15 ноября. Жар продолжался до 4 часов утра. В 6 часов сделалось его величеству хуже, о чем я немедля доложил ее величеству, которая, пришедши к государю, тотчас напомнила о духовнике, и вместе с тем г-н Виллие объявил государю, что он в опасности. Его величество приказал позвать духовника и, прослушав молитвы к исповеди, обратился к императрице, сказав: «Оставьте меня одного». Когда все вышли, то государь изволил исповедоваться, а по окончании приказал духовнику позвать императрицу, с коей взошел опять и я с генерал-адъютантом Дибичем и с докторами Виллие, Стоффрегеном, Тарасовым и камердинерами; государь изволил приобщиться Святых Тайн, после чего духовник, поздравя его величество, просил его не отказываться от помощи медиков и советовал по обычаю здешнему приставить пиявки. Умоляя государя не терять времени, стал с крестом в руках на колени.
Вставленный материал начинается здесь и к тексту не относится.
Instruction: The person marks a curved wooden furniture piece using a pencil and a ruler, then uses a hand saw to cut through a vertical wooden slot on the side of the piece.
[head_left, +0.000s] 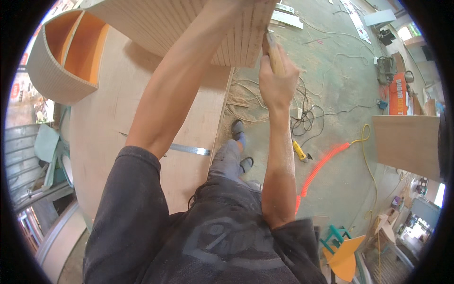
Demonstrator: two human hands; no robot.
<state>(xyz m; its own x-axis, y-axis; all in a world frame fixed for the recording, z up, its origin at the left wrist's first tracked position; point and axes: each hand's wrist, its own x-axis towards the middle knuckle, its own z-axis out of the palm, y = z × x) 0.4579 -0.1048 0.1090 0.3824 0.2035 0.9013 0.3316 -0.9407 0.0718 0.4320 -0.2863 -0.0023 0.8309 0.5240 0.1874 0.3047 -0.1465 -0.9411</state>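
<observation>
My right hand (280, 85) is closed round the wooden handle of a slim tool (274, 54). The tool's tip meets the right edge of a ribbed wooden piece (156, 26); its blade is too small to identify. My left arm (182, 80) stretches across that piece to the upper picture edge, where the hand is mostly cut off and its fingers do not show. The ribbed piece rests on a broad plywood tabletop (104, 156). On the wood below my left forearm lies a metal ruler (189, 149), partly covered by the arm.
A curved ribbed cabinet (61, 80) with an orange inside stands at the tabletop's far left. On the green floor to my right are a yellow power tool (299, 151), a coiled orange hose (321, 165) and tangled black cables (307, 118). Sawdust lies along the table's edge.
</observation>
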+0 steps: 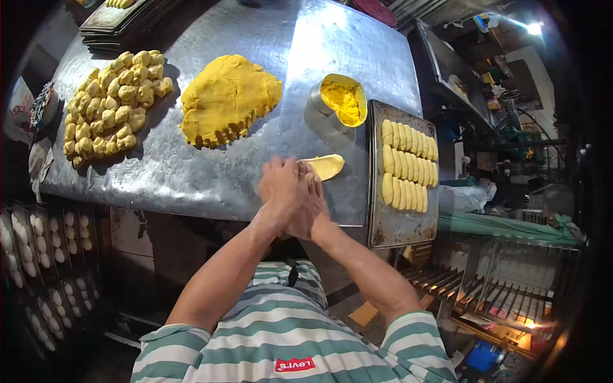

Государь сказал: «Встаньте» – и, поцеловав крест и духовника, сказал, что никогда не ощущал большего удовольствия, как в сей раз; обратясь к императрице, взял ее руку и, поцеловав оную, сказал: «Я никогда не испытывал большего удовольствия и я вам очень благодарен».

Как жар не убавлялся, напротив того, усиливался, то доктора предложили опять пиявки. Его величество, не отказываясь с тех пор ни от чего, употреблял все лекарства, какие ему были подносимы; начали с пиявок, коих поставили за уши тридцать пять по обеим сторонам, что продолжалось довольно долго, и крови довольно было вытянуто; жар хотя и уменьшился, но ненадолго, и к ночи было хуже. Прикладывали синапизмы к рукам и к бедрам.

16 ноября. Ночь проводил худо и все почти в забытьи; в 2 часа ночи попросил лимонного мороженого, которого откушал одну ложечку, потом во весь день ему было худо, к вечеру положили еще к ляжкам синапизмы, но жар не уменьшался. Государь был все хуже, в забытьи, и ничего не говорил.